Normally velocities are accessed through the velocities or the velocities() method of an AtomGroup

_velocities only exists if the has_velocities flag is True

New in version 0.7.5.

_forces

numpy.ndarray of dtype float32. of shape (n_atoms, 3), holding the forces

_forces only exists if has_forces is True

New in version 0.11.0: Added as optional to Timestep

dtype
The NumPy dtype of the timestep, all arrays in the timestep will

have this dtype.

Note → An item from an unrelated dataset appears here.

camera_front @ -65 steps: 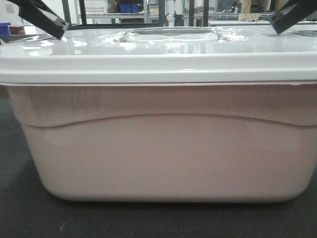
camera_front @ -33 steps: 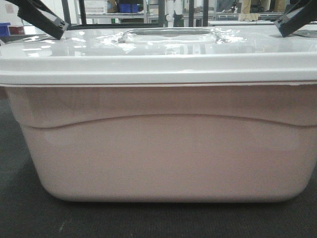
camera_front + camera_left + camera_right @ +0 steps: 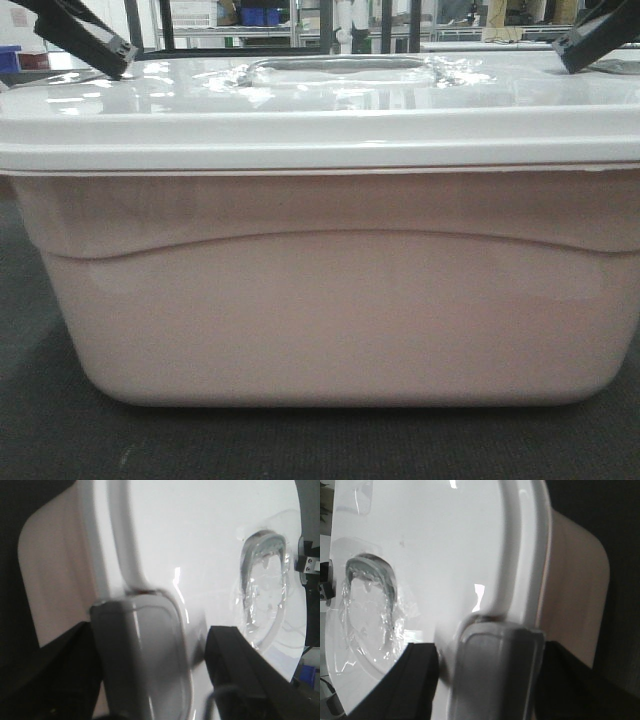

Currently hardcoded to float32.

New in version 2.3.0: Added dtype

dimensions

View of unitcell dimensions (A, B, C, alpha, beta, gamma)

lengths a, b, c are in the MDAnalysis length unit (Å), and angles are in degrees.

triclinic_dimensions

The unitcell dimensions represented as triclinic vectors

Returns

A (3, 3) numpy.ndarray of unit cell vectors

Return type

numpy.ndarray

Examples

The unitcell for a given system can be queried as either three vectors lengths followed by their respective angle, or as three triclinic vectors.

>>> ts.dimensions
array([ 13.,  14.,  15.,  90.,  90.,  90.], dtype=float32)
>>> ts.triclinic_dimensions
array([[ 13.,   0.,   0.],
       [  0.,  14.,   0.],
       [  0.,   0.,  15.]], dtype=float32)

Setting the attribute also works:

>>> ts.triclinic_dimensions = [[15, 0, 0], [5, 15, 0], [5, 5, 15]]
>>> ts.dimensions
array([ 15.        ,  15.81138802,  16.58312416,  67.58049774,
        72.45159912,  71.56504822], dtype=float32)

New in version 0.11.0.

volume

volume of the unitcell

data

dict that holds arbitrary per Timestep data

New in version 0.11.0.

__getitem__()

Get a selection of coordinates

ts[i]

return coordinates for the i’th atom (0-based)

ts[start:stop:skip]

return an array of coordinates, where start, stop and skip correspond to atom indices, MDAnalysis.core.groups.Atom.index (0-based)

__eq__()

Compare with another Timestep

New in version 0.11.0.

__iter__()

Iterate over coordinates

for x in ts

iterate of the coordinates, atom by atom

copy(self)

Make an independent (“deep”) copy of the whole Timestep.

copy_slice(self, sel)

Make a new Timestep containing a subset of the original Timestep.

Parameters

sel (array_like or slice) – The underlying position, velocity, and force arrays are sliced using a list, slice, or any array-like.

Returns

A Timestep object of the same type containing all header information and all atom information relevant to the selection.

Return type

Timestep

Note

The selection must be a 0 based slice or array of the atom indices in this Timestep

Example

Using a Python slice object:

new_ts = ts.copy_slice(slice(start, stop, step))

Using a list of indices:

new_ts = ts.copy_slice([0, 2, 10, 20, 23])

New in version 0.8.

Changed in version 0.11.0: Reworked to follow new Timestep API. Now will strictly only copy official attributes of the Timestep.